[Date Prev][Date Next][Thread Prev][Thread Next][Date Index][Thread Index]

Re: [HTCondor-users] Changing slotweight for few nodes in pool



We are doing something like what you are doing at Fermilab. Basically our slot-weight 

_expression_ charges the user by the CPU's or the number of 2GB memory chunks, whichever is higher.  i.e. 1cpu 2 GB = 1, 1 cpu 3GB = 1.5, 1 cpu 4GB = 2, 2 cpu 2GB =2 , and so forth.

What I don't understand is why you would set the weight of the Partitionable slot to 1, 

it should be set to how many cpus remaining in it at the time.
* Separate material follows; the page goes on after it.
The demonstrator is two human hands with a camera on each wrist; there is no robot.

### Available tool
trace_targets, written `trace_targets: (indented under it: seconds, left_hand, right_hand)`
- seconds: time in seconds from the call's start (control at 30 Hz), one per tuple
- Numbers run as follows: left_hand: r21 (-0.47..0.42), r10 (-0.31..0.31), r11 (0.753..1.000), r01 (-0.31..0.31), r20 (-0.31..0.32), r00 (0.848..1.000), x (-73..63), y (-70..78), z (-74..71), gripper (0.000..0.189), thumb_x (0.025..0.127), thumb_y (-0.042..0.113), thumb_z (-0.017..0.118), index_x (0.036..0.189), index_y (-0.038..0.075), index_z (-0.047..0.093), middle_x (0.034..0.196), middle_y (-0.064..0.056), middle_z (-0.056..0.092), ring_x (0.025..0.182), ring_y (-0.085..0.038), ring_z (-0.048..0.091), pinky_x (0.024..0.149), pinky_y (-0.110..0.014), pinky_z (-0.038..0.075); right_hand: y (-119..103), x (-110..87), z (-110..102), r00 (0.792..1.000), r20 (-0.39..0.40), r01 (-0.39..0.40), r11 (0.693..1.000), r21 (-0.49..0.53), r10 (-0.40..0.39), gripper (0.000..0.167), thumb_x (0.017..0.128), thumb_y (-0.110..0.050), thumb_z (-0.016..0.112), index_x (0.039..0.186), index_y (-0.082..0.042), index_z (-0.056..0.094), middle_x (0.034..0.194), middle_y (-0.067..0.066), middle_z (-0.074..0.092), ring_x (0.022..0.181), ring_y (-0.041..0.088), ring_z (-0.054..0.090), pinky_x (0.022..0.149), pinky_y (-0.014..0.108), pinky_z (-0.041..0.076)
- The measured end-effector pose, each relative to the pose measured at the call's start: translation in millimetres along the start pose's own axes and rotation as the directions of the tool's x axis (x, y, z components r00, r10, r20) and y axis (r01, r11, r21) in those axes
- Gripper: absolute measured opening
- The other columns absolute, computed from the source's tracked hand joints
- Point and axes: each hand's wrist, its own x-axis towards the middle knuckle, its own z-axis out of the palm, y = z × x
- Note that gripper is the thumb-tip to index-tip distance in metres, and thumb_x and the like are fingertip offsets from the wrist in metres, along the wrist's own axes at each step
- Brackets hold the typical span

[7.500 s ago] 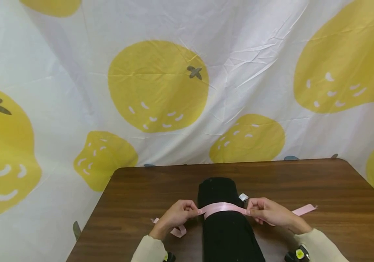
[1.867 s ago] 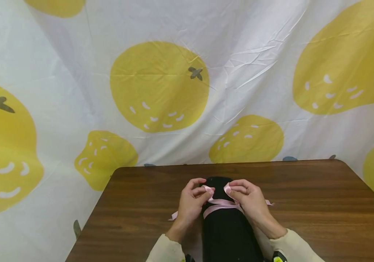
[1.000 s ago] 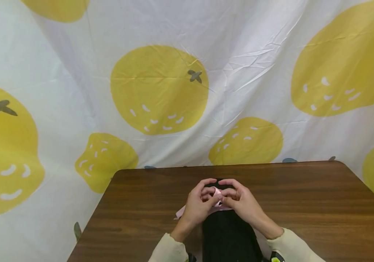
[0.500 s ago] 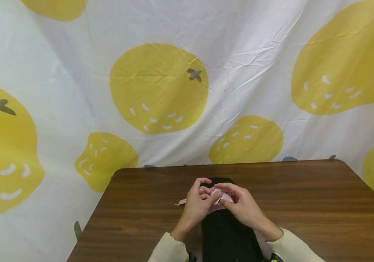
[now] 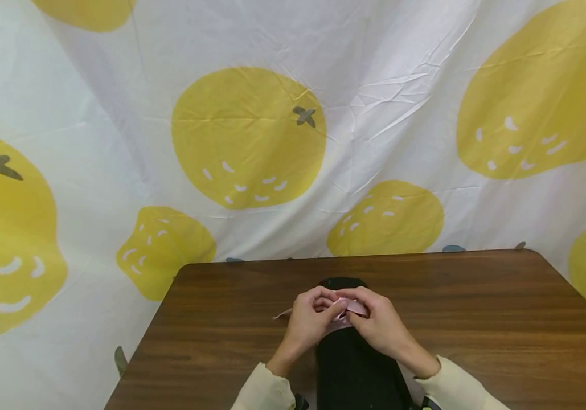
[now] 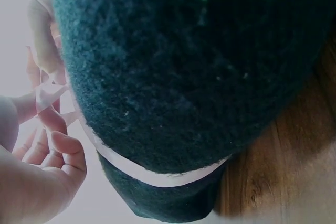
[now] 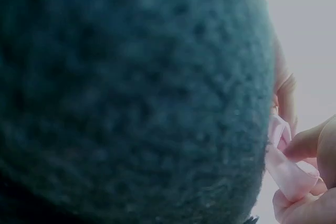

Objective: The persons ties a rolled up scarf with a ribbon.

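A pink satin ribbon (image 5: 357, 308) circles a rolled black fabric bundle (image 5: 361, 370), fuzzy like felt or fleece in the wrist views. Over the top of the roll, my left hand (image 5: 307, 322) pinches a looped part of the ribbon between thumb and fingers. Facing it, my right hand (image 5: 381, 324) pinches the ribbon too, thumb and fingertips close to the left thumb. In the left wrist view the ribbon band (image 6: 163, 178) runs snug round the roll's side. The right wrist view shows a folded pink loop (image 7: 291, 174) at my fingers. The knot area is mostly hidden by the fingers.
The roll lies lengthwise on a brown wood-grain table (image 5: 477, 307). A loose ribbon tail (image 5: 282, 314) sticks out left of my left hand. Behind the table's far edge hangs a white cloth (image 5: 375, 131) printed with yellow lemons.
Earlier the hands held the ribbon ends stretched apart across the roll. They have since come together over its top, loops forming between them; lately the left index finger has curled down to the ribbon.
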Motion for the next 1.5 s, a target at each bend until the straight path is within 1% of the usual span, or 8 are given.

The trap that can happen is that if you have a lot of small submitters, sometimes the slot weight of the slots will be so big that a submitter with a low limit will never get a slot. In theory the negotiator could either hand an existing dynamic slot or the whole Partitionable slot to the schedd.  In practice it is more the latter that we see.  We see the effect that small submitters get frozen out sometimes 

but they recently put in a patch to fix most of the problem.  


The other thing that can happen is that condor_userprio doesn't accurately show the effects of a floating point slot weight, it only reports integer resources used. but the underlying math is right.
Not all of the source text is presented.